### PROMPT
Search the entries below. Return every line that has "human" in it.

### EXCERPTED DATA
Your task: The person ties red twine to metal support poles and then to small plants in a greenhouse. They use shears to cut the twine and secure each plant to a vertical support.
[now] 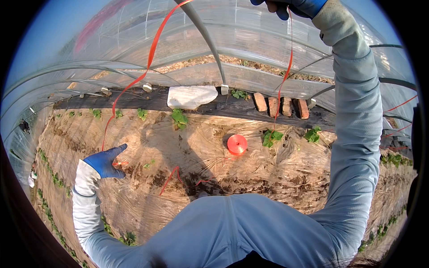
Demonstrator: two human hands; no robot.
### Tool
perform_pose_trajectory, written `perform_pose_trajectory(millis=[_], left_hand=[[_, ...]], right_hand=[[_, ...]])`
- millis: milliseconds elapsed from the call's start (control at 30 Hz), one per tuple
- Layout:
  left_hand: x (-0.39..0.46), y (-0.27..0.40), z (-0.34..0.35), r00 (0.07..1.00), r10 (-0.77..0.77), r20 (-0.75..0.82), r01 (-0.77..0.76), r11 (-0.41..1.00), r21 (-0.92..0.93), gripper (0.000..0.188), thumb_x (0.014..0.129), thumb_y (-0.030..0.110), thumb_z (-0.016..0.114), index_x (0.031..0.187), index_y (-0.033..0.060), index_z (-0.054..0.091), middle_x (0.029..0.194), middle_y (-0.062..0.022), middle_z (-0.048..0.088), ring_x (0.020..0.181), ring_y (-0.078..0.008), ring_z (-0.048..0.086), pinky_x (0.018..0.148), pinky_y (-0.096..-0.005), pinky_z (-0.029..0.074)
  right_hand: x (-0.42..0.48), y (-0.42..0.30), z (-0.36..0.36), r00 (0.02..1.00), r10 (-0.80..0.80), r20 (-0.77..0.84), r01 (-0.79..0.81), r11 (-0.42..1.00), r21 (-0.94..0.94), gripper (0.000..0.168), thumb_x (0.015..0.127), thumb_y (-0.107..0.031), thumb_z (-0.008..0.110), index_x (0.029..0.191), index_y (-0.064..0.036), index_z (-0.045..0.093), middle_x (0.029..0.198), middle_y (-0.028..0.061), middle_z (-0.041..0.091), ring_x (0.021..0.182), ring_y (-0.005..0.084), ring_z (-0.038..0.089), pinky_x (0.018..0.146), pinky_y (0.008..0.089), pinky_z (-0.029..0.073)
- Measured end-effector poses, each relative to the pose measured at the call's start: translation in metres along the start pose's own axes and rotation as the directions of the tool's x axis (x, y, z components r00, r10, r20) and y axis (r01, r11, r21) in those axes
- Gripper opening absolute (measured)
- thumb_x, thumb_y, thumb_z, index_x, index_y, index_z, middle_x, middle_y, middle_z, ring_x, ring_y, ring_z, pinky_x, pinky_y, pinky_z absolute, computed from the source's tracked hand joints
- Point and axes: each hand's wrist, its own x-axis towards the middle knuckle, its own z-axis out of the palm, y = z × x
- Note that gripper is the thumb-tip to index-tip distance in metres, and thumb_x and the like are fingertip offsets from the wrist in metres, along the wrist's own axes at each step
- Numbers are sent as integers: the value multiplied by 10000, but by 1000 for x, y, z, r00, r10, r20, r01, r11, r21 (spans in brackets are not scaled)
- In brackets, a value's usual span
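My left hand [106,163], in a blue glove, is low on the left with thumb and one finger spread. A red plastic twine [132,83] runs from the top edge down to it, and a short piece shows between those digits. My right hand [295,6], also gloved, is raised at the top edge and partly cut off. From its fingers a second red twine [285,75] hangs down to a leafy seedling [272,137]. A red twine roll [237,144] rests on the film-covered bed [201,134], with a loose strand [177,172] nearby.
A grey metal hoop [207,37] and clear plastic greenhouse film [254,40] rise ahead. Along the black ground sheet [150,100] lie a white block [191,96] and several bricks [260,102]. More seedlings [180,119] grow in a row.
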Motion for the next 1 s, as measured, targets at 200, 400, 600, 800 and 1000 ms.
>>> perform_pose_trajectory(millis=[200,400,600,800,1000], left_hand=[[33,-16,-102,860,-496,119,503,787,-356,705,763,194,662,1351,154,275,1226,-204,449,581,-234,635,434,-288,519],[35,21,-229,603,33,-797,-387,886,-256,300,857,307,518,1062,92,557,881,-6,584,657,-65,558,458,-186,386],[-1,116,-300,-34,297,-954,-913,380,151,286,877,189,480,1065,-20,531,902,-115,614,848,-201,588,787,-313,465],[-5,106,-332,-118,482,-868,-935,241,261,304,874,190,489,1044,-56,546,927,-156,619,844,-226,601,823,-349,466],[-10,116,-339,-61,364,-929,-892,399,215,303,867,188,500,1025,-64,558,934,-162,619,862,-239,609,805,-354,478]], right_hand=[[29,-44,11,990,126,-70,-128,991,-32,169,798,-186,613,828,-22,635,641,43,617,531,115,594,403,188,361],[48,-100,4,990,96,-103,-96,995,4,177,780,-190,631,842,-24,628,611,12,589,521,99,579,378,170,312],[84,-146,12,977,8,-214,-31,994,-107,155,762,-175,633,822,-32,633,572,15,570,492,92,560,358,178,298],[118,-196,28,920,-139,-367,42,965,-260,116,670,-161,681,732,-82,622,574,23,558,440,98,553,330,192,278],[159,-190,31,895,-186,-405,122,976,-178,109,678,-152,662,750,-81,621,590,25,564,445,94,553,333,192,277]])
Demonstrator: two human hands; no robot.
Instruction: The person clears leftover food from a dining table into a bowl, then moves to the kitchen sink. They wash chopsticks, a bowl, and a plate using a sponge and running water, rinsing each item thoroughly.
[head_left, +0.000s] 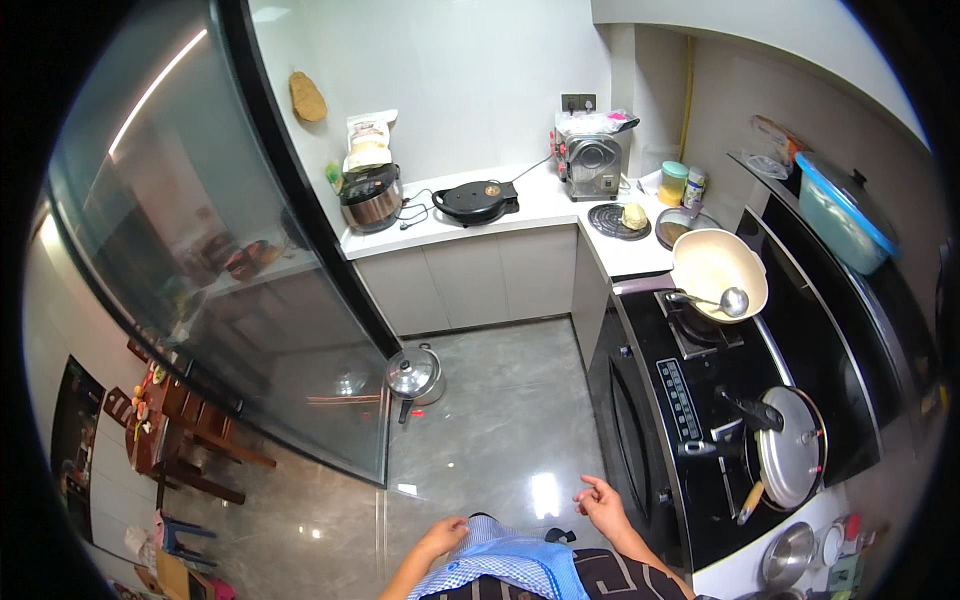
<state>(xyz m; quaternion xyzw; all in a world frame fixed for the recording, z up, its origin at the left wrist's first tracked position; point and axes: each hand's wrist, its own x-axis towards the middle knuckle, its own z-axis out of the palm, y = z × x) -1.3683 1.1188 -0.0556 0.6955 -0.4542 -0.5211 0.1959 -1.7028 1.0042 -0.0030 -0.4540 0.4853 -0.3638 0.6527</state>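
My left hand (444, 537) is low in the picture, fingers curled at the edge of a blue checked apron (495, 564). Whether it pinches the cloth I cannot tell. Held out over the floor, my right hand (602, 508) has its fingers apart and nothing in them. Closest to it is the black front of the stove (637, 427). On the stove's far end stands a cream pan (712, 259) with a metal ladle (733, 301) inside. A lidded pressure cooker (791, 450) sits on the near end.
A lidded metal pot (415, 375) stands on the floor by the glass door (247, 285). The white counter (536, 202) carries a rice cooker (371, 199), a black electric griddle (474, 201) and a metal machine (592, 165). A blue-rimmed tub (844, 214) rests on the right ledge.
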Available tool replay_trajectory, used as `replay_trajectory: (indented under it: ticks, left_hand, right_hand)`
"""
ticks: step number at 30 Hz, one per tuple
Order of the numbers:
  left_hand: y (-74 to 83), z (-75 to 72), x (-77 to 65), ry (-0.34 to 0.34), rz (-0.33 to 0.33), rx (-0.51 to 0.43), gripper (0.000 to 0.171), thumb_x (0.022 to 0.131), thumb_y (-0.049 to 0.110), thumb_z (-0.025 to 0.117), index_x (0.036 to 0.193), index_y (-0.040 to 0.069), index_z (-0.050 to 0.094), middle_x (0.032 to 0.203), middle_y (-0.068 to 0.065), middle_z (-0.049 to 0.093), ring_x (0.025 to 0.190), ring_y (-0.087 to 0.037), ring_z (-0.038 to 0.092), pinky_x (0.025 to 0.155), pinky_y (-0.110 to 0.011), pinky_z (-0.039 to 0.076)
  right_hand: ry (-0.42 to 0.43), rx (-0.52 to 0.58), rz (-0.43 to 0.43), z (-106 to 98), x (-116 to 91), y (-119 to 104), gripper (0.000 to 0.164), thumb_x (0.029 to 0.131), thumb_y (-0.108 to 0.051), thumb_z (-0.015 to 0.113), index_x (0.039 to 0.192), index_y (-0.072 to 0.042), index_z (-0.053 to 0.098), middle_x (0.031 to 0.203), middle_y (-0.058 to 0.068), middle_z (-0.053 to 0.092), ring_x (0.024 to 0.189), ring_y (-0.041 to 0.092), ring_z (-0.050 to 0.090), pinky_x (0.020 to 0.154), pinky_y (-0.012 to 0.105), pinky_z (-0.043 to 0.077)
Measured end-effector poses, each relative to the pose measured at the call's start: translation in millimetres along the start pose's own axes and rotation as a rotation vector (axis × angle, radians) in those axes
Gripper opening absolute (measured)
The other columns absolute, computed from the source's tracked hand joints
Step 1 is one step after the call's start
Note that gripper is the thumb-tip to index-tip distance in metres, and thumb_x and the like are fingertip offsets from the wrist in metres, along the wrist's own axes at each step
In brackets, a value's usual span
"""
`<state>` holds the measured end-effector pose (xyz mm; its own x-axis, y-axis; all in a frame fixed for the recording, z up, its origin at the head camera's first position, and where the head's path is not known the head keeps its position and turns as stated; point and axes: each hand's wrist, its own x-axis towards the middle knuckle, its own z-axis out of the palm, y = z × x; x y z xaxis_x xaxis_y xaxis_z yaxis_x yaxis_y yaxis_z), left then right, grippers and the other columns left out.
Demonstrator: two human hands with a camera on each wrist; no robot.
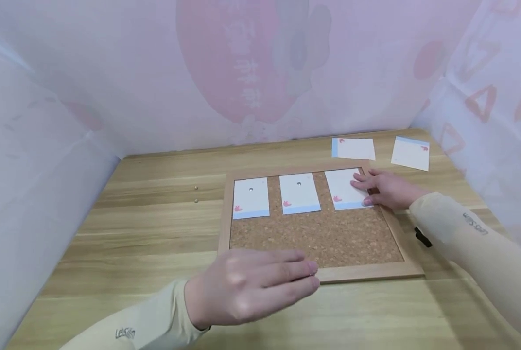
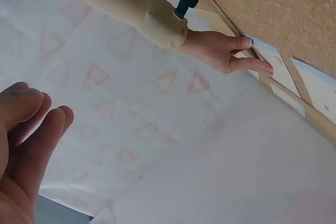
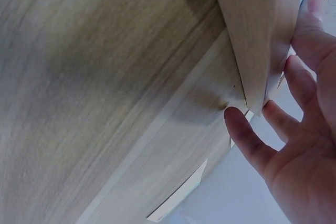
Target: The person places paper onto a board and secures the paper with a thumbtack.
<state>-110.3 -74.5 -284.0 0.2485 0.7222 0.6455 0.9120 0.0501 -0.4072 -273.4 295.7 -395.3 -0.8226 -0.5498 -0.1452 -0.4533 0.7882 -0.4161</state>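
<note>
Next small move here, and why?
Probably bring the left hand over and pin the right-hand card, which the right hand rests on. The left card and middle card each show a pin near the top; this one shows none. Whether the left hand holds one is unclear.

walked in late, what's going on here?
A person is laying out cards on a wood-framed corkboard. The left card and middle card each have a thumbtack. The right hand rests on the rightmost card, where no tack shows. The left hand is raised by the near edge; can't tell if it holds anything. Beyond the board lie two loose cards; two loose tacks sit to its left.
</note>
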Motion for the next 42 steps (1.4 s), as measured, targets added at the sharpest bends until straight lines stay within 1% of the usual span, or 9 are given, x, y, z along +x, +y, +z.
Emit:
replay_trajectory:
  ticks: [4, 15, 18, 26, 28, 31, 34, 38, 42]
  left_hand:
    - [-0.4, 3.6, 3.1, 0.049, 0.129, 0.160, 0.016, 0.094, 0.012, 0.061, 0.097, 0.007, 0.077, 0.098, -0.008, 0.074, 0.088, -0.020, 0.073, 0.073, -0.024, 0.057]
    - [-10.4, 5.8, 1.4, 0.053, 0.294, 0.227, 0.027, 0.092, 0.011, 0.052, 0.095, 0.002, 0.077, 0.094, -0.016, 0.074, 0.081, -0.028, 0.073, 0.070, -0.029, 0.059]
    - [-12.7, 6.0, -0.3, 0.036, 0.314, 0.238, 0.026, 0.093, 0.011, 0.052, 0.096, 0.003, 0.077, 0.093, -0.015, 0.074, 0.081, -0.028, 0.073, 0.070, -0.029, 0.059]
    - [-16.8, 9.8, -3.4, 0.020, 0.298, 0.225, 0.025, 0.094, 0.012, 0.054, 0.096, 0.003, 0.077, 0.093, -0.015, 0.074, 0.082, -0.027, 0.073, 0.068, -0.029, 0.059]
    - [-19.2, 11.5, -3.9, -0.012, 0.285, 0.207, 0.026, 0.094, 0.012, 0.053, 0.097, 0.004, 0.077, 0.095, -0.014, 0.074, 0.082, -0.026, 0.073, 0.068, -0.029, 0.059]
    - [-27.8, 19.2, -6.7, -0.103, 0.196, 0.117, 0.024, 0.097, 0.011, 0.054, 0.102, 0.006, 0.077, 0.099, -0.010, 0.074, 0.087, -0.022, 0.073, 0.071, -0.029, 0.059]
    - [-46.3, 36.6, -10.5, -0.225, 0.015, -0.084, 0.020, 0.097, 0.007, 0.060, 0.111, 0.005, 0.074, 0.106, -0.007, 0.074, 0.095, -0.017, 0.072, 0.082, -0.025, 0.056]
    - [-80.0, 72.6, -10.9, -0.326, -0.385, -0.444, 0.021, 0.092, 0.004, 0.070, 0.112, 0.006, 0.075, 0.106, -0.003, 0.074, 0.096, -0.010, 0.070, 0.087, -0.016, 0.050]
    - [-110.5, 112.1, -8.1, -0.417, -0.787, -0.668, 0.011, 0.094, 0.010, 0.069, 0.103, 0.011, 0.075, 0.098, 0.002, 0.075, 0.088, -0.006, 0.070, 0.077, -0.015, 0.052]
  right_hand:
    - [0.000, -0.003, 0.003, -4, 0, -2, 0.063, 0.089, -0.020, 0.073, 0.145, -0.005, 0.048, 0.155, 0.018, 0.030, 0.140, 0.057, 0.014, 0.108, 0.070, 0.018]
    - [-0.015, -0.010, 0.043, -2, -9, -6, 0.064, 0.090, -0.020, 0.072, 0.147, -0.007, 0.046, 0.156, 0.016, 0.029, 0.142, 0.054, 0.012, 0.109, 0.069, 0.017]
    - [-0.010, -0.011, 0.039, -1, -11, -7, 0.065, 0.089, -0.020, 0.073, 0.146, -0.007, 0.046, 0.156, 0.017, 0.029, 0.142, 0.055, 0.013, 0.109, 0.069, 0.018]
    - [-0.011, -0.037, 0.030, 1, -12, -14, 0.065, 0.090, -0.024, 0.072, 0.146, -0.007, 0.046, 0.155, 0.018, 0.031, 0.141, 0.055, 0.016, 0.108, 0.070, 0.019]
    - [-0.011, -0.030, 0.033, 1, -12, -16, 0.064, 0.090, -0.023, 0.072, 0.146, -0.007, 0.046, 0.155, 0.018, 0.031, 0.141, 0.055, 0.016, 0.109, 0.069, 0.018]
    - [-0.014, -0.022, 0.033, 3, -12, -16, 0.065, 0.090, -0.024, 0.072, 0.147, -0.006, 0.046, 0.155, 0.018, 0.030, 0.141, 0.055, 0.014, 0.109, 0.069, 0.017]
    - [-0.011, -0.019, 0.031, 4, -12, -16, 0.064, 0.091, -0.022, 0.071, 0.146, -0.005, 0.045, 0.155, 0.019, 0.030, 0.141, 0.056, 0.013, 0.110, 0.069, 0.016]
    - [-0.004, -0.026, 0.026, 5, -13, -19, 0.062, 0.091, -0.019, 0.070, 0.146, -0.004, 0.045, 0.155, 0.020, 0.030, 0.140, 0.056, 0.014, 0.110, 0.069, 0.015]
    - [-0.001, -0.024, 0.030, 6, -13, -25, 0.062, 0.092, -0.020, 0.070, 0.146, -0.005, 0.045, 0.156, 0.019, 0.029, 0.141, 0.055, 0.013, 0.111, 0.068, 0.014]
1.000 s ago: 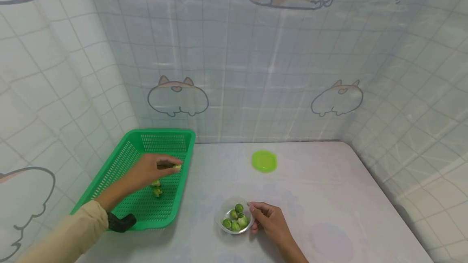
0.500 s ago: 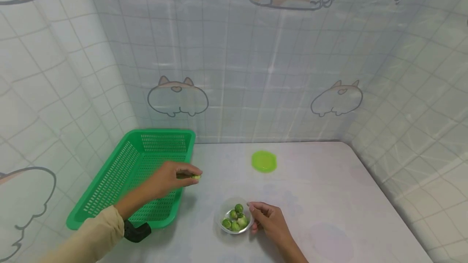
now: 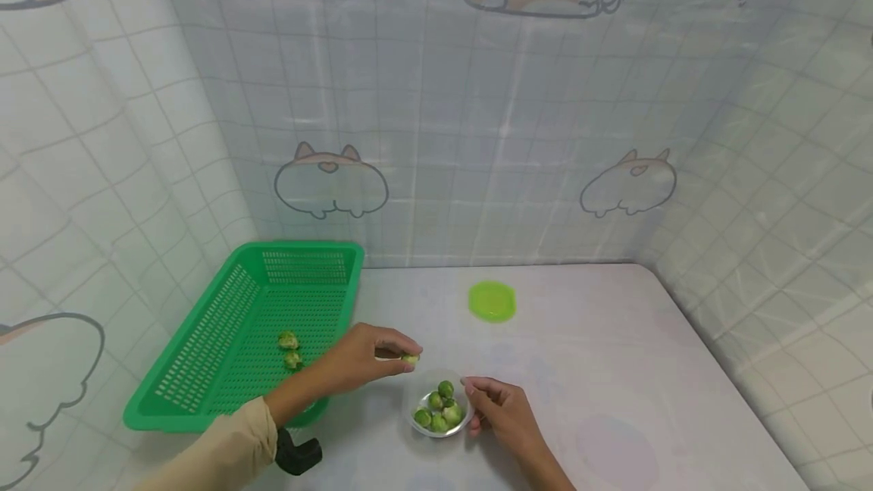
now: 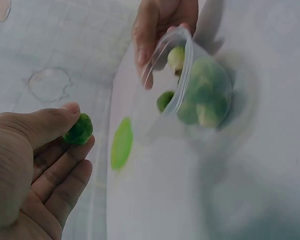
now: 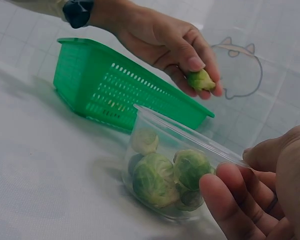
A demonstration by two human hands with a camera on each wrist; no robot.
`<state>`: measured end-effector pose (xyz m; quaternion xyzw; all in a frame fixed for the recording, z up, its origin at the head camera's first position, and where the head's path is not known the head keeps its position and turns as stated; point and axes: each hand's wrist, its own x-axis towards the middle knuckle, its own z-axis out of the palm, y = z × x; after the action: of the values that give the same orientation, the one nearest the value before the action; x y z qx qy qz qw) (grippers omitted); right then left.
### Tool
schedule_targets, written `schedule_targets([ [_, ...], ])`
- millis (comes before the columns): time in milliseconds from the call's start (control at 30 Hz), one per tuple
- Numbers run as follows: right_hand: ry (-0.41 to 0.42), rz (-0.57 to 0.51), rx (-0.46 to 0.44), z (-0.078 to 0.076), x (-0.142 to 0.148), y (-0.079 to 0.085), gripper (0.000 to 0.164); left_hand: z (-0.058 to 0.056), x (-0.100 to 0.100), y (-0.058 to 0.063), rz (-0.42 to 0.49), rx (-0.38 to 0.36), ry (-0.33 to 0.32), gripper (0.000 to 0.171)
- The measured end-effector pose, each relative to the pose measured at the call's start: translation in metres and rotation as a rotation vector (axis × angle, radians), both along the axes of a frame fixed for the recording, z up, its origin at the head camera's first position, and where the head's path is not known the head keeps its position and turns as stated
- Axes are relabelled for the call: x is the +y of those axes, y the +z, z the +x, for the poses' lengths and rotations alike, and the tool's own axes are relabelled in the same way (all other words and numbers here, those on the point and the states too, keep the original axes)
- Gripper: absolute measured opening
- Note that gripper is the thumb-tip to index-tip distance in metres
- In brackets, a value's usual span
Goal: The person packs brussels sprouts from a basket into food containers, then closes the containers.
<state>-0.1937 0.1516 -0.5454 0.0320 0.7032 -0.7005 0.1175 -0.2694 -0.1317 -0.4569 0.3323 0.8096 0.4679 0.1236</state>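
A small Brussels sprout (image 5: 201, 80) is pinched between the thumb and fingertips of my left hand (image 3: 371, 357), above and just left of a clear plastic tub (image 5: 177, 135). Inside the tub sit several green Brussels sprouts (image 3: 438, 421). My right hand (image 3: 501, 411) holds the tub's rim at its right side, thumb on top and fingers against the outer wall. In the left wrist view the pinched sprout shows dark green at the fingertips, apart from the tub.
A green perforated basket (image 3: 239, 309) stands at the left with two sprouts (image 3: 289, 349) visible in it, my left forearm crossing its near right corner. A lime-green round lid (image 3: 492, 301) lies farther back on the white table (image 3: 600, 354). Patterned sheeting (image 3: 436, 135) walls the back and sides.
My left hand has carried the sprout from over the basket rightward and nearer, to beside the tub. The right hand and tub have stayed in place.
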Motion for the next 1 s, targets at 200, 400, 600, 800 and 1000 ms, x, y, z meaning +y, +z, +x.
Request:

### RESULT
Demonstrator: two human hands; no robot.
Demonstrator: two human hands; no robot.
Demonstrator: two human hands with a camera on each wrist; no robot.
A demonstration by two human hands with a camera on each wrist; no robot.

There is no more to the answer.